Molded and solidified. The fish reef is located at a relatively shallow place on the continental shelf at a height of 5 m to 30 m and a bottom area of 100 m ² to
100,000 m ^{2 of} an arbitrary-shaped structure,
%, And said fish reef is formed at a height which can form a flow direction of seawater to a relatively deep place on a continental shelf and can induce an upwelling flow. Fish reefs using other waste and by-products,
The height at which the upwelling can be induced is 10% or more of the water depth.

Further, the sulfur concrete block is one in which waste and other fillers are provided inside a sulfur concrete box, and the waste includes, for example, incineration ash, incineration sludge,
Various types of powdered industrial waste such as molten slag, sedimentation sludge, and waste catalyst, and other fillers were briquettes made of coal ash or slag, concrete waste, gravel, or slag. It is.

Next, the invention of the system is to produce coal concrete ash and sulfur through a means of transporting coal ash and the like (including briquettes) from a place where coal ash is generated and a means of transporting sulfur from a place where sulfur is generated. While being transported to the factory as quantitatively as possible, a sulfur concrete block having a predetermined shape is manufactured at the factory, the sulfur concrete block is transported to a predetermined sea area by a transport means, and the sulfur concrete block is previously indicated by a charging means. It is a system for constructing a reef group using coal ash and other waste and by-products, characterized by dropping the indicated quantity to the designated sea area by the indicated method and constructing the reef group at the set density and height, Coal ash and sulfur are transported through a means of transporting coal ash from the area where coal ash is generated and a means of sulfur transport from the area where sulfur is generated. Narukaku with quantitatively transported, manufactured sulfur concrete blocks of a predetermined shape 該工 field,
The sulfur concrete block is transported to a predetermined sea area by the transportation means, and the designated quantity is dropped by the sulfur concrete block charging means to the designated sea area by the instruction method, and the fish reef having the length and height of the upwelling flow is generated. This is a fish reef construction system using coal ash and other wastes and by-products, characterized by the construction of a group.

The means for transporting coal ash and the like and the means for transporting sulfur are transported by pipe, vehicle or ship, and the factory for producing sulfur concrete blocks is transported on land or offshore.
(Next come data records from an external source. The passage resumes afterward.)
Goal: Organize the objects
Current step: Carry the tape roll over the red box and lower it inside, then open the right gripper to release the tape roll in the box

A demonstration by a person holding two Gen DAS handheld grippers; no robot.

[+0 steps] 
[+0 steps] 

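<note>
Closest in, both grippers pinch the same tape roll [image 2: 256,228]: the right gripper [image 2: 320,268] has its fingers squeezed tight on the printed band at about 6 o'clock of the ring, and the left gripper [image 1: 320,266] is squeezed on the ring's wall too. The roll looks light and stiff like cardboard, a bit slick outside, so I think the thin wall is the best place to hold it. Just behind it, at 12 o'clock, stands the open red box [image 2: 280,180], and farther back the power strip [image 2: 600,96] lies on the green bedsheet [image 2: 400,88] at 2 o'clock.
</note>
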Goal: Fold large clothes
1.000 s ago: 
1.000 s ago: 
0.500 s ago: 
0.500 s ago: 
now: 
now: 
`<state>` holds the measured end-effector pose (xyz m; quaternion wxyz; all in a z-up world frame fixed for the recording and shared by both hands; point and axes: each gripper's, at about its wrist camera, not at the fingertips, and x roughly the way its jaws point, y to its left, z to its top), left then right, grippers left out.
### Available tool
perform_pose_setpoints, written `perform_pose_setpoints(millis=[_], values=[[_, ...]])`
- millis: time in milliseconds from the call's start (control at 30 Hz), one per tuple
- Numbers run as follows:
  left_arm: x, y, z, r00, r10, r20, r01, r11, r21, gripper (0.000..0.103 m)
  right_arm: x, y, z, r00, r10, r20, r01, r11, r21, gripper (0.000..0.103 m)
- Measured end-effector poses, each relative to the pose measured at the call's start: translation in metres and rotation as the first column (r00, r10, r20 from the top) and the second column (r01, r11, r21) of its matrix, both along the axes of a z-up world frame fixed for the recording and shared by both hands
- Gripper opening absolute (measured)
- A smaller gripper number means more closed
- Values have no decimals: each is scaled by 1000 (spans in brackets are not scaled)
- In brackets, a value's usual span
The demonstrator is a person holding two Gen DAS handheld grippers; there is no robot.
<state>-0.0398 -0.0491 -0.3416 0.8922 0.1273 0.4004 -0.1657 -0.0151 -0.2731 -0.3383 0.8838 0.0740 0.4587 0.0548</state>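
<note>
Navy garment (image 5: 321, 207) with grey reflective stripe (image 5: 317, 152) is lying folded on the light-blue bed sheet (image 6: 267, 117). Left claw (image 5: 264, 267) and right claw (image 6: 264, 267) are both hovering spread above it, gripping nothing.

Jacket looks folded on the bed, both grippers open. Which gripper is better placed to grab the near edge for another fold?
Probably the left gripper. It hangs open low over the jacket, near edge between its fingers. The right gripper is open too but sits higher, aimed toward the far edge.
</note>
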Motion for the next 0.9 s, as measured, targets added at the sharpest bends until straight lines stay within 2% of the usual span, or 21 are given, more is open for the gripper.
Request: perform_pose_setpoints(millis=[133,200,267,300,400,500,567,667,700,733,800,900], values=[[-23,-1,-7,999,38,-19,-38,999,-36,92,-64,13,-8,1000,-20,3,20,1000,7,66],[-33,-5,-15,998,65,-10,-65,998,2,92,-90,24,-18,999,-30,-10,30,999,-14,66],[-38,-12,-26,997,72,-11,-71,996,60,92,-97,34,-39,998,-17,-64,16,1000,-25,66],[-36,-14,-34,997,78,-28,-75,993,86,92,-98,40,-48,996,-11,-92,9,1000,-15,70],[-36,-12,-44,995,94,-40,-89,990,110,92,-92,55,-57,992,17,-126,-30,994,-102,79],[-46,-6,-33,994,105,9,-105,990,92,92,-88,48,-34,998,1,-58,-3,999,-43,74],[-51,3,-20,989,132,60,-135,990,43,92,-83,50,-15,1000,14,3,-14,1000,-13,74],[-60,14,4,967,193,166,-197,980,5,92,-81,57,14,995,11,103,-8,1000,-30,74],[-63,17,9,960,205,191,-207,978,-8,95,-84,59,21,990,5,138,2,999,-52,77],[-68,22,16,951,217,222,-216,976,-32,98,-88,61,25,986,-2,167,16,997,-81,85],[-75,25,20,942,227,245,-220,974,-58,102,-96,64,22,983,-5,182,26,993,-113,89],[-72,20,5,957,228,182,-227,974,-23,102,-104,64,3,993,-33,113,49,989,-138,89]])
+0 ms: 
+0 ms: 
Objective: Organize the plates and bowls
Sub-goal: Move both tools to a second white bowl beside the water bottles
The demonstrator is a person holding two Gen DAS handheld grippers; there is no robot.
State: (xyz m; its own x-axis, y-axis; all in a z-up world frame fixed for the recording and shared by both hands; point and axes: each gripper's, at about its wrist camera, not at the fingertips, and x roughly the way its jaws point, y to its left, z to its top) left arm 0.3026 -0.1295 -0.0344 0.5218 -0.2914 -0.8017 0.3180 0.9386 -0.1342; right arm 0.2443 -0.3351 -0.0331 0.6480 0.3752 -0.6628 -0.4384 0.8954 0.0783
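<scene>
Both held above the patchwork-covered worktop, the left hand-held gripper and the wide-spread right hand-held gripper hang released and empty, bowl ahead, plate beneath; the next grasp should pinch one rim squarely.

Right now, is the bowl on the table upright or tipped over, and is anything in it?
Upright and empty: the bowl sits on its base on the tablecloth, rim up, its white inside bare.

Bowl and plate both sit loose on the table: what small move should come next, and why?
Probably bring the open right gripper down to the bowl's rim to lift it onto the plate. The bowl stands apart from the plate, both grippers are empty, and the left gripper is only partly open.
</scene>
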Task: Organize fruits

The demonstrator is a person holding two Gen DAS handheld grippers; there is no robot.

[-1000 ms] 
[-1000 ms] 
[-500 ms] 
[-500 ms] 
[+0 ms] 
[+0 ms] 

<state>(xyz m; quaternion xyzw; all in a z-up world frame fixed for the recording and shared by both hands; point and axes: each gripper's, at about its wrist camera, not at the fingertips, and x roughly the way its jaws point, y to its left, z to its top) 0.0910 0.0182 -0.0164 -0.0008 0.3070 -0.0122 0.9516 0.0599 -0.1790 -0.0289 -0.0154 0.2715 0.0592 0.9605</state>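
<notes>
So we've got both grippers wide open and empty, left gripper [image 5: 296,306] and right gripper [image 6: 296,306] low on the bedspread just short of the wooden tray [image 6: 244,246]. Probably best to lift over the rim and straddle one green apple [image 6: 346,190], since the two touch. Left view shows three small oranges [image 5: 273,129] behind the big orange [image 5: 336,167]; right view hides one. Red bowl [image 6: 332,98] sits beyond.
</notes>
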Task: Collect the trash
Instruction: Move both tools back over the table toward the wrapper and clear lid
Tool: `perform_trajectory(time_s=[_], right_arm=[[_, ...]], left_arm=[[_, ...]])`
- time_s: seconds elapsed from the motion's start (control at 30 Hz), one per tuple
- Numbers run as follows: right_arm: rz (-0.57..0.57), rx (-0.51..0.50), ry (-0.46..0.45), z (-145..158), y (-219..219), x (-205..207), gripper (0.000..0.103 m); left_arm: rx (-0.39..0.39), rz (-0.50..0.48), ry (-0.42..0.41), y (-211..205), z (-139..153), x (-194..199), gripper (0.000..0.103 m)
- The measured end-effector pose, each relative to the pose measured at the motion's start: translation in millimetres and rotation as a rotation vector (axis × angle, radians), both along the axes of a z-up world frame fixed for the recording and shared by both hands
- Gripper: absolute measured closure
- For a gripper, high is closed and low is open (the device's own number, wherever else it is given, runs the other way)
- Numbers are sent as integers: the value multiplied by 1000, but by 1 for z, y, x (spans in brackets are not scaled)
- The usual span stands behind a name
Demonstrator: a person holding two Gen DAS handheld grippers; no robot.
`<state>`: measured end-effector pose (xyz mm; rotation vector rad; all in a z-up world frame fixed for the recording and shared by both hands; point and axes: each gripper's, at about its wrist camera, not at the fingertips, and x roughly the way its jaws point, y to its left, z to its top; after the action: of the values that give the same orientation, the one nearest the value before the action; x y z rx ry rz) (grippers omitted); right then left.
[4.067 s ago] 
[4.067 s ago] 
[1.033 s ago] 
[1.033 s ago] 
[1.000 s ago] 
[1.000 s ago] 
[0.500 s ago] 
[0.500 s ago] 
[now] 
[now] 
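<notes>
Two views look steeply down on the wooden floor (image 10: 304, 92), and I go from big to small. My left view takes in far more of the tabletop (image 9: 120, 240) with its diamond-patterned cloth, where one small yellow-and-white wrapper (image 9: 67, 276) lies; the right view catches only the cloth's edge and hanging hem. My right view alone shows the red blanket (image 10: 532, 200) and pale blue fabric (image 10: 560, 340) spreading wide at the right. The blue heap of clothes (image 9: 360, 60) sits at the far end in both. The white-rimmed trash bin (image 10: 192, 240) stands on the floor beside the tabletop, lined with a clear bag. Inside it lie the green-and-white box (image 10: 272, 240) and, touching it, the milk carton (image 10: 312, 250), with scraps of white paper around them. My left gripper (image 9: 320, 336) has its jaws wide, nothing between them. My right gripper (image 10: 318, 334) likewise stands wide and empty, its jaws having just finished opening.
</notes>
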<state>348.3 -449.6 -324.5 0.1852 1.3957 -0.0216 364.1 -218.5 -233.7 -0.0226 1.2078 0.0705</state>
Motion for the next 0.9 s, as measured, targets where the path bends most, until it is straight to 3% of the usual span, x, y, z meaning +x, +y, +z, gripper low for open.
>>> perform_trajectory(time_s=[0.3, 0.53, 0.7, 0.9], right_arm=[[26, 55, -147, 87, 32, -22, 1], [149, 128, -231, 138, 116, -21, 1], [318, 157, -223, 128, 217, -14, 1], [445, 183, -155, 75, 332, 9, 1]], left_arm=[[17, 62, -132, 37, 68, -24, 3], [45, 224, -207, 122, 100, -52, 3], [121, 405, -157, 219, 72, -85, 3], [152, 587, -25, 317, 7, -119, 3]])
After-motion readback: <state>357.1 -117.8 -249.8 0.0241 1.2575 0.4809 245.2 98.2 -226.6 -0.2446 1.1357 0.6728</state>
Further, the invention of the method is a method for breeding marine resources, which comprises setting up a fish reef group comprising the sulfur concrete block and arranging a seaweed cultivation block to create a new rocky ecosystem. . The above-mentioned fish reef group is set up in a sea area where a new ecosystem is created, and an induced sea area by the fish reef group is constructed between the sea area where the new ecosystem is created and the marine ranch. In another invention, the seaweed breeding block is characterized in that the seaweed cultivation block is formed and solidified with an enzyme-treated product of waste or an enzyme-treated product such as food residue during processing of fish, and coal ash, slaked lime and a binder. Is the way. In the above invention, coal ash, incinerated ash (including city incinerated ash, domestic incinerated ash), sludge, waste catalyst and marine waste (oyster shell, scallop and other shells) as industrial waste, and sulfur as by-product However, as described in the above-mentioned known example, it is not necessary for the binder to be sulfur alone if it has the same strength as sulfur and is non-toxic.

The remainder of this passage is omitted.